An ex-alcoholic previously jailed for drunkenly sending online abuse has offered to help Durham University improve the safety of its students' drinking.
Isabella Sorley, who served 12 weeks in prison two years ago for threatening a feminist campaigner with "worse things than rape" on Twitter, made her announcement after three Durham students in 15 months have drowned in the River Wear whilst under the influence of alcohol.
Sorley is six months sober and has launched a non-profit initiative to reduce binge drinking. "I want to enable young students to go out and enjoy themselves without there being serious consequences," she told the Northern Echo.
The 24-year old from Newcastle is well-acquainted with the dangers of losing control from drinking: she was drunk when she sent the malicious tweets, which she describes as "the biggest mistake of my life".
Relating her experiences of alcoholism, Sorel said: “I was lucky I survived.
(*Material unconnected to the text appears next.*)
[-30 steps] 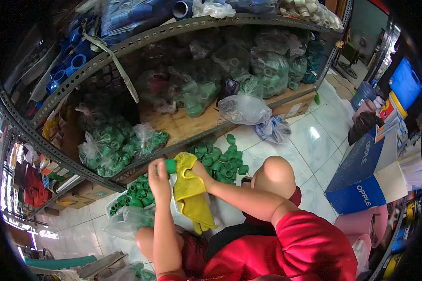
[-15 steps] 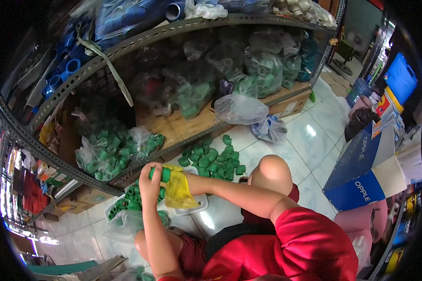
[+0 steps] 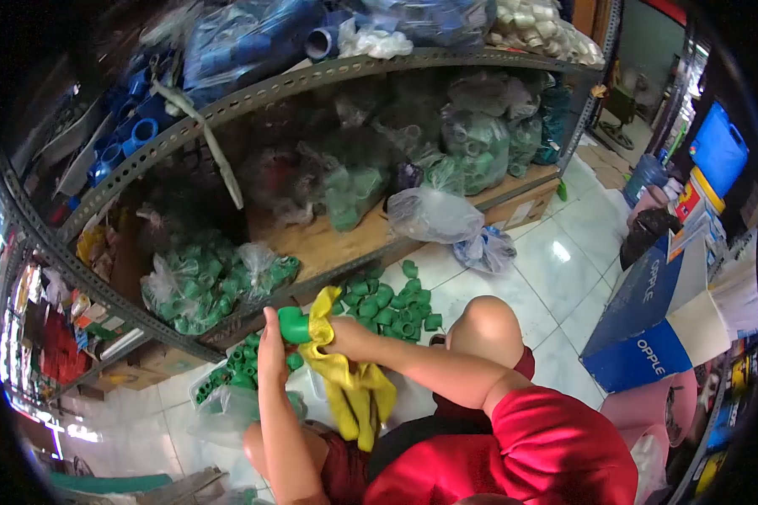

I would wake up on street corners and in hospital and not know how I got there.
“Students need to re-think their relationship with alcohol. Yes, go out and have a couple – but always remain in control.
“Hopefully sharing my experience with them will help – even if we can help just one person it will be worth it.”
The alcohol-related deaths of students Sope Peters, Luke Pearce and Euan Coulthard in the River Wear since late 2013, and the rescue of a fourth student from the river in late January this year, has prompted the University to introduce strict drinking measures. These include nightclub breathalyzers, a city centre drunk tank, a student-led support scheme and a major education campaign.
In addition, an online river safety petition has accumulated 15,629 signatures, whilst an internet fundraiser has so far collected just under £800.